Anyway, I have about a thousand and one things to do. I'm very behind on a huge project for work that is due one week from today. Tomorrow morning Dora and I leave to go to Nashville for the weekend, where we are meeting one of my closest friends, Kendra, and her kids and her mom. I am really looking forward to the trip, but there is a lot still to be done before I leave. Then, next week, I travel to Savannah for work and then on to Charleston with Brian and Dora for the weekend. And the week following I'll be in Raleigh.
There is a lot to do, so instead of writing something long and meaningful, I'm trying for short(er) and sweet(er).
I went to work early this morning and I had to stand in the parking lot for a while looking up at the sky. It was pink and blue and cloudy and glowing - ominous and beautiful all at once.
After a very long, long day at work, and even though I have a big, overwhelming to-do list, I decided to make savory sweet potato souffle and roasted broccoli for dinner. For some reason when I read the recipe I thought it wouldn't take too long. I was wrong.

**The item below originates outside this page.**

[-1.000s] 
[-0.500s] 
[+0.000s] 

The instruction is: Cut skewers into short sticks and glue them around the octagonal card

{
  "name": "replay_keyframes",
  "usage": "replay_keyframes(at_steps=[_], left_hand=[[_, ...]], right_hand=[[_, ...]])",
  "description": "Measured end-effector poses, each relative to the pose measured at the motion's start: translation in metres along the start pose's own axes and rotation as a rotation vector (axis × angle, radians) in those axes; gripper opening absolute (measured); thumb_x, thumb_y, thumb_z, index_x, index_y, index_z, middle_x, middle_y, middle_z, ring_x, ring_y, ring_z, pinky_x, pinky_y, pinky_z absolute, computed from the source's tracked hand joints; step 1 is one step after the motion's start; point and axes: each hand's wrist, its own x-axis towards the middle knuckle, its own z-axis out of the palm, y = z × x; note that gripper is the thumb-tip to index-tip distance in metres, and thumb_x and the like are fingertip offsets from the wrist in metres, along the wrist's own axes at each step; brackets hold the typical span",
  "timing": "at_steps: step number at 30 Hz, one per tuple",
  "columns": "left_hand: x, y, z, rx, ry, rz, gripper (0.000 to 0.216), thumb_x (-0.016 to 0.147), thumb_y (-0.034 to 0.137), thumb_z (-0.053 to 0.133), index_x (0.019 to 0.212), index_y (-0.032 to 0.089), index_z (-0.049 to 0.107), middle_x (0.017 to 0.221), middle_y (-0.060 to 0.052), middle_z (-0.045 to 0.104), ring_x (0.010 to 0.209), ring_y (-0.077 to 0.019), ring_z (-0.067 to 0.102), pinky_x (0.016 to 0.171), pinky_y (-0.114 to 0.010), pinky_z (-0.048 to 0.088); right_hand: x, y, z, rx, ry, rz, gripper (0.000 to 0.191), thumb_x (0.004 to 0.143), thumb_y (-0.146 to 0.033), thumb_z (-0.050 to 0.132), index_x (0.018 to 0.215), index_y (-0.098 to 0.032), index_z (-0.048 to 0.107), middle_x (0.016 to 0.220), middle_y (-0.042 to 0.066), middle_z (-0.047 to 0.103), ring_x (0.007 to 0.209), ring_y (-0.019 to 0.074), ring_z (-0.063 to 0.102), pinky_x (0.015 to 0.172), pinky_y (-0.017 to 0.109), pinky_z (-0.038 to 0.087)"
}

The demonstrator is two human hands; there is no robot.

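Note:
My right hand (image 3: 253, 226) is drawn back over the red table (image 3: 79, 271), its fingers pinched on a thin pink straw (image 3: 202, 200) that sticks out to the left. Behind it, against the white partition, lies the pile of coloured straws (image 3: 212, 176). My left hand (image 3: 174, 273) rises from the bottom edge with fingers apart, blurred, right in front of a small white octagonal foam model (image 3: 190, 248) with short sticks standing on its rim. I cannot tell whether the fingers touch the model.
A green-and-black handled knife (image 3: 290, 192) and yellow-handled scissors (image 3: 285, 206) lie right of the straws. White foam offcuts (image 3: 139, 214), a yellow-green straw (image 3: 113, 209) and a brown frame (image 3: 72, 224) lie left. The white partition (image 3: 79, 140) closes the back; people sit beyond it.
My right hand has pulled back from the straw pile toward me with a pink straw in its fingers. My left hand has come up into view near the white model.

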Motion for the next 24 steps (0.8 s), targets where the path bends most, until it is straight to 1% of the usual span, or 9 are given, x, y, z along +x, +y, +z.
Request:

Dora and I played peekaboo with the towel after her bath tonight. Her new game is covering up our endlessly tolerant cat Simone with the night-night, shrugging her shoulders and saying "where did Mone go?" She's also saying "ok" to everything, and asking questions in complete sentences. Tonight, Dora did not want to go to bed, either. She finally went to sleep after our third attempt, at 10 pm.
I had hoped to go to bed early, or have a productive evening even if it meant staying up a bit later than I should. The evening didn't go much like that at all. I guess that's the way it goes sometimes. I watched a preview for a new movie today, and in it someone says that motherhood is about accepting things that you cannot control. You better believe it, baby.